> _Your instructions_
How many of the lines below include the word "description"? Only the number should be given.

> _Record extracts_
= = =

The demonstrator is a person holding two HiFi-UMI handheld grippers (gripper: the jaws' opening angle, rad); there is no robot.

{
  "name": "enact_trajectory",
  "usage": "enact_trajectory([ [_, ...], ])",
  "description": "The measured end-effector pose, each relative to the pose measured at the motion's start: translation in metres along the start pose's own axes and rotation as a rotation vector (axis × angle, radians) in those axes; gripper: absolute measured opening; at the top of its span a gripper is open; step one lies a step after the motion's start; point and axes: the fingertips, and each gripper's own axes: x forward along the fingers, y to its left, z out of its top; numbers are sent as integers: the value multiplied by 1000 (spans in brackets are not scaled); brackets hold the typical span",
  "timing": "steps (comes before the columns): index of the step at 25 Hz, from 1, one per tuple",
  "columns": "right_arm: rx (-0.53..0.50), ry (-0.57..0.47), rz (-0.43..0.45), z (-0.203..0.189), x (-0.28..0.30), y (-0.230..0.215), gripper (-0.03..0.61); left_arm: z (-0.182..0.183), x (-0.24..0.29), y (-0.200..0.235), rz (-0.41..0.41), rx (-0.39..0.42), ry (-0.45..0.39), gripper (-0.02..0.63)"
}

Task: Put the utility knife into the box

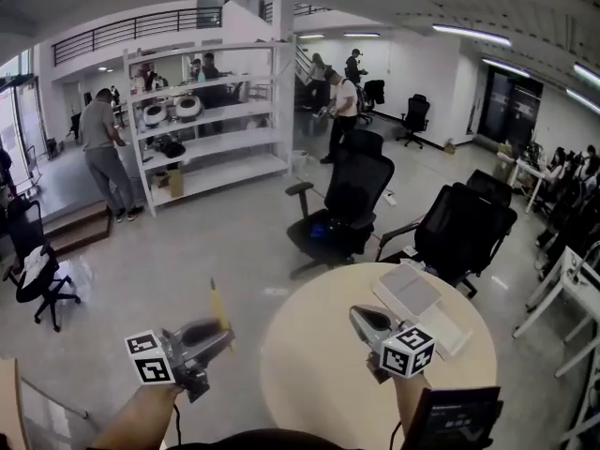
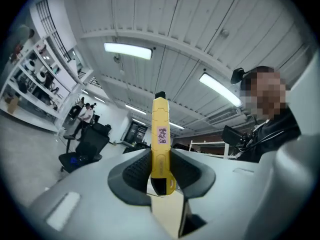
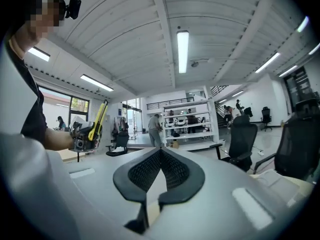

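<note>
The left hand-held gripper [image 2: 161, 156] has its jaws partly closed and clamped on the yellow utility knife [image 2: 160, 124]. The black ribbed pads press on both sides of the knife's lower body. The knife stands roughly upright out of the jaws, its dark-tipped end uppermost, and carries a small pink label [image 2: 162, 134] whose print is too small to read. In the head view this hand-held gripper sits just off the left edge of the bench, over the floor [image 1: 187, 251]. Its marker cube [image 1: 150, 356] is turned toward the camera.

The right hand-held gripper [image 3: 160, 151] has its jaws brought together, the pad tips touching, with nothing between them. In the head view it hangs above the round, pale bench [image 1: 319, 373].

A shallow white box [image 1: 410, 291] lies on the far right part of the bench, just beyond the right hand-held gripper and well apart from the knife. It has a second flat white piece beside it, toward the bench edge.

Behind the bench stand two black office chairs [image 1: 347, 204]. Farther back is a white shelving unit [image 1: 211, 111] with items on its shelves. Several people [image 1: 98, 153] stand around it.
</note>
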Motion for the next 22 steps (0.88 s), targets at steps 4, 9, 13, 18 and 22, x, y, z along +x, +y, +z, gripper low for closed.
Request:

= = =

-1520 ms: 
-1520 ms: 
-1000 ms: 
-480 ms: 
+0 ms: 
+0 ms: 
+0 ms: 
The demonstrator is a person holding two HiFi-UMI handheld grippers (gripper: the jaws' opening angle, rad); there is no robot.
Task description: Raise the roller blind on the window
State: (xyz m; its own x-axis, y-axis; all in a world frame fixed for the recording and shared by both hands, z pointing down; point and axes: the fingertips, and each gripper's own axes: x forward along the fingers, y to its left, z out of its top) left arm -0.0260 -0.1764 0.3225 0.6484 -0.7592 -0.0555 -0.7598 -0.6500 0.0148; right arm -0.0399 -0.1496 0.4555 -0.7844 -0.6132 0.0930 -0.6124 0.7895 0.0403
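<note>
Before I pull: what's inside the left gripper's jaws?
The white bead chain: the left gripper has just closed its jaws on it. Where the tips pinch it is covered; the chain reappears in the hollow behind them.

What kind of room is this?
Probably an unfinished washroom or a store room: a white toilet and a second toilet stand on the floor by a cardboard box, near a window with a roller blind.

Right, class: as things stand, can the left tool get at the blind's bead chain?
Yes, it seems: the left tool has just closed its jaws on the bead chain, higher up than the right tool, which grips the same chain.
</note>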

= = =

> _Result for this exercise_
2